■ Try it: With the records as your source, report how many lines contain "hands". Add no other words.

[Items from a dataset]
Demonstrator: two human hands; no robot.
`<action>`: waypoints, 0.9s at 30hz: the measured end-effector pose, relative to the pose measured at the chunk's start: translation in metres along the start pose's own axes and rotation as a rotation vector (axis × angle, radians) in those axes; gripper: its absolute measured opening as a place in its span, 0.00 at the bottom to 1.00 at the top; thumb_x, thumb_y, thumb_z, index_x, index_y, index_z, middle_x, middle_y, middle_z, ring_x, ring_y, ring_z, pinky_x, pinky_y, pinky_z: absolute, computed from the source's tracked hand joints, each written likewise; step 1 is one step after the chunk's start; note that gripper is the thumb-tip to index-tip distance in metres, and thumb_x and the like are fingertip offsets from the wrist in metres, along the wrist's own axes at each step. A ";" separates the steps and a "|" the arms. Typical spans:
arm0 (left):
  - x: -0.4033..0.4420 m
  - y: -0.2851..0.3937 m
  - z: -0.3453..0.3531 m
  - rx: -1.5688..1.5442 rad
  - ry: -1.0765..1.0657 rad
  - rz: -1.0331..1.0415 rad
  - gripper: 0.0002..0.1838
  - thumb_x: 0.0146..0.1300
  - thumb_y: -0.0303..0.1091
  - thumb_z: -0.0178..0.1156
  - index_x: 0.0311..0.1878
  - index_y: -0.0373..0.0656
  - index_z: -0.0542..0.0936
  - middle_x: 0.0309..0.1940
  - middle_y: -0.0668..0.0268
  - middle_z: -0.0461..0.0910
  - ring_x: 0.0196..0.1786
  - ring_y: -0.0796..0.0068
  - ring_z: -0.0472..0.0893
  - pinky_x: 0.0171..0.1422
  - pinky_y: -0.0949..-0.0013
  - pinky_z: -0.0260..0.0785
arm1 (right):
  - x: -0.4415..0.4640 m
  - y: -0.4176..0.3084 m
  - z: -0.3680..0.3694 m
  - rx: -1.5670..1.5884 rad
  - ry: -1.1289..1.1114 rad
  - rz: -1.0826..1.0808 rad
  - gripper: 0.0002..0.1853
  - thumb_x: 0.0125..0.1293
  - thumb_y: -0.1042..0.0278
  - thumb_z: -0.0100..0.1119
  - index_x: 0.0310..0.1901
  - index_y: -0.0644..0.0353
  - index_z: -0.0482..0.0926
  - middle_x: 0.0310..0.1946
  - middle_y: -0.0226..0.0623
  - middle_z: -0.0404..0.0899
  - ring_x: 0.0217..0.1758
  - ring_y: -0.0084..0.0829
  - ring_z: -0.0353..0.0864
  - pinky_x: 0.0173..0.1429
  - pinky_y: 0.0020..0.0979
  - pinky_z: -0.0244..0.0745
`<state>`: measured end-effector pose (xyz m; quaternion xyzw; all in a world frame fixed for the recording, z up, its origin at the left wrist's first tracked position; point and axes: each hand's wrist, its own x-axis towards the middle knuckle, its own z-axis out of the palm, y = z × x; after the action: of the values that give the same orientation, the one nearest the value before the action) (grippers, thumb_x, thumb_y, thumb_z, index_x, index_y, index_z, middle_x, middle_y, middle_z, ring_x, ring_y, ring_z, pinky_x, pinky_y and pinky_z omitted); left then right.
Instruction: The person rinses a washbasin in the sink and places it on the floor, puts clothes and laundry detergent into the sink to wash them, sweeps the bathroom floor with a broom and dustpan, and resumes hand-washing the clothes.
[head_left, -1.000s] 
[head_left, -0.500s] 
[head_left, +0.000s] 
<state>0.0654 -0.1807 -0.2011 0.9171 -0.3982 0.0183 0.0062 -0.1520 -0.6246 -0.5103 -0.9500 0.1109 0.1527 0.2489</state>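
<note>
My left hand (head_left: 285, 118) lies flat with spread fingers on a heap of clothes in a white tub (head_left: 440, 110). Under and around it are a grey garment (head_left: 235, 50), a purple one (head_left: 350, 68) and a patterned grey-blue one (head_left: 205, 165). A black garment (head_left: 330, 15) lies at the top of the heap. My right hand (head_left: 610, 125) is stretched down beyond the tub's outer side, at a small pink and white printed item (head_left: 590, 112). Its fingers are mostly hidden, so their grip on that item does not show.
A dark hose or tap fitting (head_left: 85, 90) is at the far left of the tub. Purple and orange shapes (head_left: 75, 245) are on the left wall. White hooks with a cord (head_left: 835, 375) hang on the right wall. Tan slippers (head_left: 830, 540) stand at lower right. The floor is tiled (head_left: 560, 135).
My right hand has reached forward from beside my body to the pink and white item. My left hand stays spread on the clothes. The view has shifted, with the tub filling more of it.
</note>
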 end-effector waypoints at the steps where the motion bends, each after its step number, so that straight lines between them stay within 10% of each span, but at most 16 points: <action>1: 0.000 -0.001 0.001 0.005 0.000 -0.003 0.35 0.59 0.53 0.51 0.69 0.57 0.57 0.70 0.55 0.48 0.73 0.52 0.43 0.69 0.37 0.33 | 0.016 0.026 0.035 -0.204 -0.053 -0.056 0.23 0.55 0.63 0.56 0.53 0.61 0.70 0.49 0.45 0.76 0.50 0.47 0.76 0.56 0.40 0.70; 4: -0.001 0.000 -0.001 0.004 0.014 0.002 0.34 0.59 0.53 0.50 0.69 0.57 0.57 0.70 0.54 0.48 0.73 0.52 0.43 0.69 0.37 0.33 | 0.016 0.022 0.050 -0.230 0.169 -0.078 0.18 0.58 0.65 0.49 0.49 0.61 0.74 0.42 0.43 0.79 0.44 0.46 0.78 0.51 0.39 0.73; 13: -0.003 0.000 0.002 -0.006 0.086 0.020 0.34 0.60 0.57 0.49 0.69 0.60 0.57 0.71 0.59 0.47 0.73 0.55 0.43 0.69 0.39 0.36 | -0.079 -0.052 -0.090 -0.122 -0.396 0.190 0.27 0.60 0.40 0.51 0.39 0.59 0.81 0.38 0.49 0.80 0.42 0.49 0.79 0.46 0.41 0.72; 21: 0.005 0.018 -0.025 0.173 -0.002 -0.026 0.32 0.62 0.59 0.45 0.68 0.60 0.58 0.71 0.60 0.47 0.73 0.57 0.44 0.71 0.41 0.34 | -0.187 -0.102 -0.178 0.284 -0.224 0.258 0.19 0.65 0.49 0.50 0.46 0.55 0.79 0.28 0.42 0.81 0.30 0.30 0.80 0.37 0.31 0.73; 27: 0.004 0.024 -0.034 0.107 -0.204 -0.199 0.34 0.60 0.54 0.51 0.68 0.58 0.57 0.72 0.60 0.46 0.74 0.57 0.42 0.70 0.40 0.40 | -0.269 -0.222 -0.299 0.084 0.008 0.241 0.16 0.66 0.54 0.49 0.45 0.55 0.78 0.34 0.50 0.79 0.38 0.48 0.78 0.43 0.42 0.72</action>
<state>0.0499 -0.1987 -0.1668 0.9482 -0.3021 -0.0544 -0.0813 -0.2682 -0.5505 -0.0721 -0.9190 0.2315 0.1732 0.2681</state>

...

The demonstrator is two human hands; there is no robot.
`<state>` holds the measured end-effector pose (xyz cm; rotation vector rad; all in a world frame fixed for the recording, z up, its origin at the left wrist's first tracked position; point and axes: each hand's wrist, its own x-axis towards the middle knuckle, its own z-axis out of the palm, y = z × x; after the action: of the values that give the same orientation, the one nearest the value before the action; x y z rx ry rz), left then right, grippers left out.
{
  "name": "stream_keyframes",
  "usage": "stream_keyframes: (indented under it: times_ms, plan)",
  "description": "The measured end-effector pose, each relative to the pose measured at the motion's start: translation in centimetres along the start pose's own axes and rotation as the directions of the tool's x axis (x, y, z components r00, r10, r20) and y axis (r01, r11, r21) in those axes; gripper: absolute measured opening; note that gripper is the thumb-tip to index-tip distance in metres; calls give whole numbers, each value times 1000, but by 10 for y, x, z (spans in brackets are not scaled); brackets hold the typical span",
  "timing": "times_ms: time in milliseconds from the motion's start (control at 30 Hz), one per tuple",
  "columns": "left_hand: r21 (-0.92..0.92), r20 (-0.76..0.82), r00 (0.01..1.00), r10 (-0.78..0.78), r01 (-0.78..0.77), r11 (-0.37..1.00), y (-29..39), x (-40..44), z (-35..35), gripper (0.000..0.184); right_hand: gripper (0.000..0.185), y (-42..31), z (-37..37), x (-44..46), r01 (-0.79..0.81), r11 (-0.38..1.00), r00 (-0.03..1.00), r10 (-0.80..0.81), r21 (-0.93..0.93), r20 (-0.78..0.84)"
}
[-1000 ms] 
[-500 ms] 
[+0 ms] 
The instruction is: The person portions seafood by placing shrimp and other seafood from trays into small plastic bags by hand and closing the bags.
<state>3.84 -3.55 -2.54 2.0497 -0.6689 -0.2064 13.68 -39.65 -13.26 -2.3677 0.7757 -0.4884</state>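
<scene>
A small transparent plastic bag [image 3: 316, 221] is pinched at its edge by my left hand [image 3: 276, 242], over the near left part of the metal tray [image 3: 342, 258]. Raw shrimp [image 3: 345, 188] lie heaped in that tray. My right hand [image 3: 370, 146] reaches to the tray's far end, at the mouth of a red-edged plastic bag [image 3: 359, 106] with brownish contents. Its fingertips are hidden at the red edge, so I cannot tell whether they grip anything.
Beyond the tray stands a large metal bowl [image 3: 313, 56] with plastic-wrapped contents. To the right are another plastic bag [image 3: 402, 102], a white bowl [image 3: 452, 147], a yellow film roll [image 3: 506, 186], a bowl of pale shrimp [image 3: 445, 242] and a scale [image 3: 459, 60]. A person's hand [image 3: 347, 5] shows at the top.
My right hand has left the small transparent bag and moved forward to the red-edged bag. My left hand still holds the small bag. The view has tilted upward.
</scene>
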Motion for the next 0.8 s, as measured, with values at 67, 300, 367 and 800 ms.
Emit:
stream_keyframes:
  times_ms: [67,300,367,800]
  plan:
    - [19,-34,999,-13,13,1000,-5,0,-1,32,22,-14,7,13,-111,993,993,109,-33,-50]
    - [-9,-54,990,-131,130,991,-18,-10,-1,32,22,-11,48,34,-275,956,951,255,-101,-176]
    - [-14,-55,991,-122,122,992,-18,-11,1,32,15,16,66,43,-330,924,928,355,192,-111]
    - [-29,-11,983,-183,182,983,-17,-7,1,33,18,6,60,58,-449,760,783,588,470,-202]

■ Answer below: 2